Em setembro de 2023, Tiago Dominguez, de 30 anos, utilizou suas redes sociais para criticar a influência da construção civil na cidade de Capão da Canoa, localizada no Litoral Norte do Rio Grande do Sul. Sua publicação motivou um processo por construtores civis locais, que exigiram indenização financeira e um pedido de desculpas público.
No texto publicado, Dominguez questiona: "Me apresente uma nova perspectiva de futuro para os jovens desta cidade que não seja apenas carregar cimento para os corruptos da construção civil? Me apresente uma cidade que mereça o nome de Capão da Canoa. A Capão que foi soterrada embaixo desses prédios. A praia que ficou sob a sombra de gente hostil..."
Alguns dias depois, a Associação dos Construtores e Incorporadores da Construção Civil de Capão da Canoa (Associc), autoridade máxima representativa da construção civil no município, processou Dominguez pela utilização do termo "corruptos" ao longo do texto. A Associação exigia R$ 5 mil como indenização.
Após uma série de batalhas judiciais, Dominguez obteve vitória, com o tribunal reconhecendo a sua crítica como legítima dentro do contexto da liberdade de expressão. No entanto, o caso ainda não está totalmente encerrado. "A Justiça me deu sucessivas vitórias dentro do processo, por entender que minha crítica, apesar de ácida, era genérica. Após a derrota, a Associação decidiu pôr fim ao processo, solicitando à Justiça o encerramento do caso, o que ainda está em vias de se concretizar", relata o ativista.
Morador de Capão da Canoa, Tiago Dominguez é médico veterinário formado pela Universidade Federal do Rio Grande do Sul (UFRGS) e pesquisador da fauna marinha do Litoral gaúcho. Há anos desenvolve um trabalho de preservação da praia, que consiste em recolher o lixo, realizar a proteção e cerceamento de ninhos de animais silvestres na região das dunas e divulgar educação ambiental para a comunidade.
"Eu interpreto a ação movida pela Associação como uma tentativa de censura ao meu canal e também a grande parcela da população de Capão da Canoa que se vê representada pelas minhas palavras." Dominguez é fundador do perfil Qual é a Boa, Capão da Canoa?, espaço em que registra a falta de gestão ambiental na cidade.
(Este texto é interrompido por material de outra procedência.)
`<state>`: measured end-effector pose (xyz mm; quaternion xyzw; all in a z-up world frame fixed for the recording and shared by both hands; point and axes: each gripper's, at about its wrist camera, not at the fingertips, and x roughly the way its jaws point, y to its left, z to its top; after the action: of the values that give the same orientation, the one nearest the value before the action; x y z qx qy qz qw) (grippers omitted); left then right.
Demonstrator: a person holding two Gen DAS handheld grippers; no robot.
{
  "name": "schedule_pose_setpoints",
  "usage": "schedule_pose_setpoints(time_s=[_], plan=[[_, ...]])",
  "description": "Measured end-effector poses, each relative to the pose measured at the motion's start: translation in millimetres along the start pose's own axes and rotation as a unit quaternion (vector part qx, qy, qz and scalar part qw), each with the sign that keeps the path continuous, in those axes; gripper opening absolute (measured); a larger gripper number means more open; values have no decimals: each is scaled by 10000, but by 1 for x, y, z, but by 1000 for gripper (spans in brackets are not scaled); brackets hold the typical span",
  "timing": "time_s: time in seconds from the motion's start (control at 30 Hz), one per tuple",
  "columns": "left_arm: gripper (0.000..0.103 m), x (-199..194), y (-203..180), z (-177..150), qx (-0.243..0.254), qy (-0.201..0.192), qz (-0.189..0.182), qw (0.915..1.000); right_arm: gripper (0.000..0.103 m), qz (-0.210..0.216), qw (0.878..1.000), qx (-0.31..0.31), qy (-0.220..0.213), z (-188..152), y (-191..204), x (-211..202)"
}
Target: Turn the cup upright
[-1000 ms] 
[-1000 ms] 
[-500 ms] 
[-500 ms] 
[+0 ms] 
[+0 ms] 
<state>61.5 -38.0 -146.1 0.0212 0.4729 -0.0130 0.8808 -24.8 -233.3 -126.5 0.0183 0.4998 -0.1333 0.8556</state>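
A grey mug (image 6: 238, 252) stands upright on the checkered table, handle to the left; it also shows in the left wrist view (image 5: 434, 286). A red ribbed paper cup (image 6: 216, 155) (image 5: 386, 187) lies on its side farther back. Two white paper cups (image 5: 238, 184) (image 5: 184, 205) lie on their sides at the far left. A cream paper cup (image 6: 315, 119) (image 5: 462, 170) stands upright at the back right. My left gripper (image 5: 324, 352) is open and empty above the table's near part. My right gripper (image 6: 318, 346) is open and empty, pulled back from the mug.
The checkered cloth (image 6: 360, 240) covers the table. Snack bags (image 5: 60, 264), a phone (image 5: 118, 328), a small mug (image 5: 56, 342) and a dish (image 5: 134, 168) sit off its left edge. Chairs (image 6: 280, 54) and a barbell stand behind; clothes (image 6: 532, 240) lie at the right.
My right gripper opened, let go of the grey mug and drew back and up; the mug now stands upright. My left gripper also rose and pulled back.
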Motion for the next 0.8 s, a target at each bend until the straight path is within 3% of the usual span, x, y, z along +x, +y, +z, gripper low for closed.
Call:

O município litorâneo de Capão da Canoa lidera uma série de investimentos na construção civil focados especialmente em segundas residências de médio e alto padrão e turismo residencial. De acordo com Tiago Dominguez, a construção de condomínios de forma acelerada e excessiva às margens do Litoral traz consequências ao meio ambiente e à configuração da cidade. Essas construções, além de criar zonas de sombreamento, interferem nas correntes marítimas — essenciais na regulação térmica da cidade — e causam a saturação do sistema de água e esgoto.
"A brutalidade com que a 'máfia do concreto' está sufocando nossa cidade tem um preço alto sobre as nossas vidas. Nossa cidade possui uma grave crise de moradia. São milhares de pessoas morando irregularmente, em áreas de risco e, ainda assim, nossa população, incluindo jovens que deveriam estar estudando, continua sendo explorada, erguendo prédios que ficam vazios o ano inteiro, em conluio com a prefeitura e demais órgãos públicos, que se utilizam do falso pretexto de desenvolvimento para enriquecer seus bolsos", ressalta o ativista.
O Brasil de Fato RS entrou em contato com a Associação dos Construtores e Incorporadores da Construção Civil de Capão da Canoa (Associc) e com a Secretaria de Meio Ambiente e Desenvolvimento Urbano de Capão da Canoa para comentarem sobre o caso. Até a publicação desta matéria, não obtivemos resposta.